> **What you have to do**
Nothing but an exact copy is asked for: the lines in the material below from the one with "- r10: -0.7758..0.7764" through the one with "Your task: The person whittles", pictures excluded.

> **Working data**
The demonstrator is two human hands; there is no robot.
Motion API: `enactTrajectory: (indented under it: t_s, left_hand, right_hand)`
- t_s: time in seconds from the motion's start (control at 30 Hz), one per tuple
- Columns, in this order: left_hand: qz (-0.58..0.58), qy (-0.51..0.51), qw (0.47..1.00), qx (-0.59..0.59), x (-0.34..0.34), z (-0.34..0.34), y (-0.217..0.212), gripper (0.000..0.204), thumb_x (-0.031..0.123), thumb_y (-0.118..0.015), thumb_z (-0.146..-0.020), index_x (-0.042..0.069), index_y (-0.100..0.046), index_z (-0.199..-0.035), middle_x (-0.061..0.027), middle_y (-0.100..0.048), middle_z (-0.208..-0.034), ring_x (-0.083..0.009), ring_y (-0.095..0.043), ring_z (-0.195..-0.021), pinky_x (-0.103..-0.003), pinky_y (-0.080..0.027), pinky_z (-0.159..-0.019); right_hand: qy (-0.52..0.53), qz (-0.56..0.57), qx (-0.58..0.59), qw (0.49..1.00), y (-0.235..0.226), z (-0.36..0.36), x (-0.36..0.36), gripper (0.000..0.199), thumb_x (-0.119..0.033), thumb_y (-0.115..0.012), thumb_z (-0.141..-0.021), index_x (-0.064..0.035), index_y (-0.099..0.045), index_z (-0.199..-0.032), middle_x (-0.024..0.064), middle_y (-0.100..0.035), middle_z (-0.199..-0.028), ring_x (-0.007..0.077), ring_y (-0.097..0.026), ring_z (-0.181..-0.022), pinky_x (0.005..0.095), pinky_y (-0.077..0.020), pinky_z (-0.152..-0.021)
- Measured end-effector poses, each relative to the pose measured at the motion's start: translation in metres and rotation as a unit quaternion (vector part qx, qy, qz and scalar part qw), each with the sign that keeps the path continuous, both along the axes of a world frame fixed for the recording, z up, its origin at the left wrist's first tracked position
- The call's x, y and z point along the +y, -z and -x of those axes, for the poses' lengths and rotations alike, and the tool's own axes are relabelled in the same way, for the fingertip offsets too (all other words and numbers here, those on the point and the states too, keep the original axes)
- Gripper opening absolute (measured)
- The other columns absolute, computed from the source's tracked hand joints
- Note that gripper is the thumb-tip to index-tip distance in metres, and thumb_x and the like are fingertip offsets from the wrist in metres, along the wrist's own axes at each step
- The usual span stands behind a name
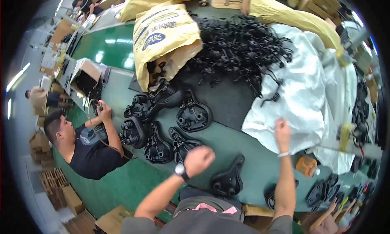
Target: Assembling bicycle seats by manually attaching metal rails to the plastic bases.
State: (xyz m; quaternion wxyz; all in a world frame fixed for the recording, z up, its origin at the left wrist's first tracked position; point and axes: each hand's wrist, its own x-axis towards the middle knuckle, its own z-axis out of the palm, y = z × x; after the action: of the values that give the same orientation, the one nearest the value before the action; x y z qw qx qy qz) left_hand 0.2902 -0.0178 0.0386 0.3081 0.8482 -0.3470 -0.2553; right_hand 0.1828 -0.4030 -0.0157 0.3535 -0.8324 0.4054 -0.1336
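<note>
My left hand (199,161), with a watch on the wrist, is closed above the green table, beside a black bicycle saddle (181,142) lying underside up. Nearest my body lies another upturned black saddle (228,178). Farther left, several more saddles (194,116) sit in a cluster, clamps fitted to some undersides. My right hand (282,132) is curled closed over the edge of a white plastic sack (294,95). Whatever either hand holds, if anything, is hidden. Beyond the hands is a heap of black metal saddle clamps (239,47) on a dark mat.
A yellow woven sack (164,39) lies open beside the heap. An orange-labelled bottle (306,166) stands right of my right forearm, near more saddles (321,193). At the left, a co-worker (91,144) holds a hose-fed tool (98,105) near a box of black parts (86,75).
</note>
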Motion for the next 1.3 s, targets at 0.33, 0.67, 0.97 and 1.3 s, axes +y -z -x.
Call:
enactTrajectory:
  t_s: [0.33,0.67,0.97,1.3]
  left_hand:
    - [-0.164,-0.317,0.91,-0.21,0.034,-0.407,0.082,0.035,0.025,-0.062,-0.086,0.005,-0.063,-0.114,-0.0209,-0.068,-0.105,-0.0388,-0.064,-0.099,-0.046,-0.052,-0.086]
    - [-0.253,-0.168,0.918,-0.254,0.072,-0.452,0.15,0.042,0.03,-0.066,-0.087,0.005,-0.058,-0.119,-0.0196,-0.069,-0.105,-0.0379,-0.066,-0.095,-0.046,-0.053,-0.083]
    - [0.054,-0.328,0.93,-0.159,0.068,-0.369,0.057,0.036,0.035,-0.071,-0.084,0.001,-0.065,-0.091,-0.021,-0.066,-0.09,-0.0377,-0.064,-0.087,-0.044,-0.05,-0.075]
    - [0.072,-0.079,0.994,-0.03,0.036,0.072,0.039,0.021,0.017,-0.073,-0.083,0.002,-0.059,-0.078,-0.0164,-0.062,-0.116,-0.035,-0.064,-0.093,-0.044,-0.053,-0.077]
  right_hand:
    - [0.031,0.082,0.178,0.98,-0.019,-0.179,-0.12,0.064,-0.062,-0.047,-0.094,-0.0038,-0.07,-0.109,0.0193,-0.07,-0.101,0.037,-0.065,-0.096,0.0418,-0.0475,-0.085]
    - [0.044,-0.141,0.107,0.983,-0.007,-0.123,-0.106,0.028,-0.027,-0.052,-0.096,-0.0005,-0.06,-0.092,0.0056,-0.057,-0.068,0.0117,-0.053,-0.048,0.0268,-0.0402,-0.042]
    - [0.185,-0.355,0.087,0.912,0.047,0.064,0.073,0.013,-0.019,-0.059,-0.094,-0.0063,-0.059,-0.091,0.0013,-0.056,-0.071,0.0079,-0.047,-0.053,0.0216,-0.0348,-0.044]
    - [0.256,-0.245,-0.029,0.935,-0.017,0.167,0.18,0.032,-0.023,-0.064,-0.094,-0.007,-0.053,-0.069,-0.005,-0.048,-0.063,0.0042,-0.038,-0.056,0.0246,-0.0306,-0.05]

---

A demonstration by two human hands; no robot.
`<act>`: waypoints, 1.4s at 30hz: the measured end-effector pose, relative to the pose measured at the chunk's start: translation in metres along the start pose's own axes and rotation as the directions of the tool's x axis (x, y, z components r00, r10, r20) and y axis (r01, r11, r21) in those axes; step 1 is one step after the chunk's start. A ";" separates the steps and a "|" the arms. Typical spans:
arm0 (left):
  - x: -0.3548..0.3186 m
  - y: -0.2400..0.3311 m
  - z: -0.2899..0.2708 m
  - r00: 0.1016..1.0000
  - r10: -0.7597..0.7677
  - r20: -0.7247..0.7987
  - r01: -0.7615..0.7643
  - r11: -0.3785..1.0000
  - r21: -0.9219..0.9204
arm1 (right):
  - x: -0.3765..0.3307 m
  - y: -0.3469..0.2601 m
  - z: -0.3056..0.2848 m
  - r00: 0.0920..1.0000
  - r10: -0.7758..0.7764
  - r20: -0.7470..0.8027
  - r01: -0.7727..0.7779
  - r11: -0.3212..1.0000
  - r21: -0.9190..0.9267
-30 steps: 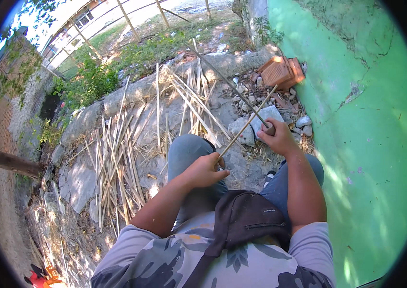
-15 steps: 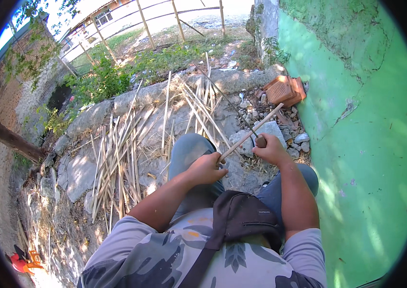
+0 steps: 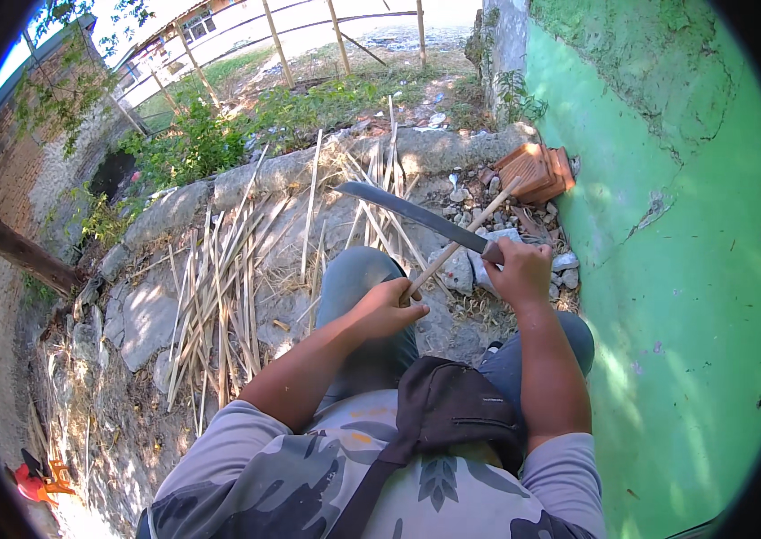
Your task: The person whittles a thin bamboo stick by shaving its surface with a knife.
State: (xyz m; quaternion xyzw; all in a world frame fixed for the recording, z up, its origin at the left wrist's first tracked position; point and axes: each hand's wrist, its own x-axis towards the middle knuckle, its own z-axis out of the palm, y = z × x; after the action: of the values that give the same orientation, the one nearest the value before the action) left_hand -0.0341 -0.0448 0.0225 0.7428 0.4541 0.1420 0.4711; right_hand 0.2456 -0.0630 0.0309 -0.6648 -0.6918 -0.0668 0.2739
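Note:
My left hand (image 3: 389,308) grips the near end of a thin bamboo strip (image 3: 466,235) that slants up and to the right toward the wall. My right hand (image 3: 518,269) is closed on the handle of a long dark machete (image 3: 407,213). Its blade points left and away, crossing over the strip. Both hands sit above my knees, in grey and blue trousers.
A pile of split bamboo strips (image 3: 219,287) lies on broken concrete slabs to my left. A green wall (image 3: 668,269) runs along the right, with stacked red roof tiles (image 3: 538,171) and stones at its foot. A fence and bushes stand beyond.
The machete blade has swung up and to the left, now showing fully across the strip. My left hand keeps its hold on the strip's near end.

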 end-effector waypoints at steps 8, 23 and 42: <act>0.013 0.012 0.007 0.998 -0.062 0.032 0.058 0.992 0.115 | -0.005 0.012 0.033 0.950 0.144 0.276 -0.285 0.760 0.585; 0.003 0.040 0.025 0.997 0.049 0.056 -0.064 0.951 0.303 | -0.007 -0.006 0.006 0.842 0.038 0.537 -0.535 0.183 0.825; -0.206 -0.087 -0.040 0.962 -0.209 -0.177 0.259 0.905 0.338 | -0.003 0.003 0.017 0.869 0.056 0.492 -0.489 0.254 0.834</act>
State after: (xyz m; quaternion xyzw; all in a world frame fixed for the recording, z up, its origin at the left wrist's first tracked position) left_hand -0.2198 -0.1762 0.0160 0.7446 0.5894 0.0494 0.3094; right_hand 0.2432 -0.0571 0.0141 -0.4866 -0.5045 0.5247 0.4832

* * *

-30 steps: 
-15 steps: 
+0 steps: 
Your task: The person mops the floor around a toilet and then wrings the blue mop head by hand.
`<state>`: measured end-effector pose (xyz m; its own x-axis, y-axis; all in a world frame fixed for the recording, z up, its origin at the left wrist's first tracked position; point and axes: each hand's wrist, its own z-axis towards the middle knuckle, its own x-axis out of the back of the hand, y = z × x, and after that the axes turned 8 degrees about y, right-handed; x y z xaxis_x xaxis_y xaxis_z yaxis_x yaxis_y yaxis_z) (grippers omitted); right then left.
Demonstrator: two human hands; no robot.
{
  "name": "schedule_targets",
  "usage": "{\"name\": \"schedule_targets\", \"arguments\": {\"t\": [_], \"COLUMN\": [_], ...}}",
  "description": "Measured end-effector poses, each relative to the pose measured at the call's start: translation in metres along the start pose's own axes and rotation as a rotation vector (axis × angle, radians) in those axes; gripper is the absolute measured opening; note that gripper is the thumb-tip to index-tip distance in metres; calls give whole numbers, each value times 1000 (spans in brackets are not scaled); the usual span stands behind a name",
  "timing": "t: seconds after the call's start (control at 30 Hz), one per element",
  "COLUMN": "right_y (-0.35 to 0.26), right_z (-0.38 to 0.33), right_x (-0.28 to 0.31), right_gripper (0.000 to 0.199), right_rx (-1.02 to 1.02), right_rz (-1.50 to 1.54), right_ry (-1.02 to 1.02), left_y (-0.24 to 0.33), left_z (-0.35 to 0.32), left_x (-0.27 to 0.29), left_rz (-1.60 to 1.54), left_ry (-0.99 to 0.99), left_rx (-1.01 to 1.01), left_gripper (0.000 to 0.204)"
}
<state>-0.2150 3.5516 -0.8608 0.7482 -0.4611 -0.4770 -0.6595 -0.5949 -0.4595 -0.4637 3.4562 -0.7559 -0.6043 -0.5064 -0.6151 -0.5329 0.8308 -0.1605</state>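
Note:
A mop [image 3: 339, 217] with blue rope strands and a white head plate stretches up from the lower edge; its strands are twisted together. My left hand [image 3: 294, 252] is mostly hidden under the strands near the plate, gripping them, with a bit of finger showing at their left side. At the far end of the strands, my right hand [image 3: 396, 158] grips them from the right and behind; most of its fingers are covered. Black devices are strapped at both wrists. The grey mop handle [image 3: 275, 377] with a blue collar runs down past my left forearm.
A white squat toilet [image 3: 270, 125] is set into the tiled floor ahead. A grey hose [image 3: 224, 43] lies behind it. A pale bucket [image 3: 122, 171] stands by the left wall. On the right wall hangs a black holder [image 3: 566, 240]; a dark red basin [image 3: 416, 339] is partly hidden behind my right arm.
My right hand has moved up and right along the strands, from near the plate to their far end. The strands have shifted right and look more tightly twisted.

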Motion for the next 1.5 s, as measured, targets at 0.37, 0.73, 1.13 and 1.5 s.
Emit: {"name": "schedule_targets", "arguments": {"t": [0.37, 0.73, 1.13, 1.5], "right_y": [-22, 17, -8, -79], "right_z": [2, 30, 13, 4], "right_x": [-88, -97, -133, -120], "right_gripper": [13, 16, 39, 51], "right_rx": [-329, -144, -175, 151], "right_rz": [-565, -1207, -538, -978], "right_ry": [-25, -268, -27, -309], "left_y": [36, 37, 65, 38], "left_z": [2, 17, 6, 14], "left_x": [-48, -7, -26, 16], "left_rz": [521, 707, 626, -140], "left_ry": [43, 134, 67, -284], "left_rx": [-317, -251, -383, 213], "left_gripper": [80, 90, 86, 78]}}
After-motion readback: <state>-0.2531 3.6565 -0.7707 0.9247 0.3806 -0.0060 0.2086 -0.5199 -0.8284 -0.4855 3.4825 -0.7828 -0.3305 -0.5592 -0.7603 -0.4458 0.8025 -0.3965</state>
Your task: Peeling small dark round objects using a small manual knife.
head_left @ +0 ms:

> **Solution below**
  - r10: -0.7758..0.7764
  - r20: -0.7470..0.8027
  - r01: -0.7727..0.7779
  - r11: -0.3212..1.0000
  - r21: -0.9190..0.9267
-30 steps: 
-15 steps: 
+0 steps: 
Your task: The person whittles a thin bamboo stick by shaving its surface with a knife.

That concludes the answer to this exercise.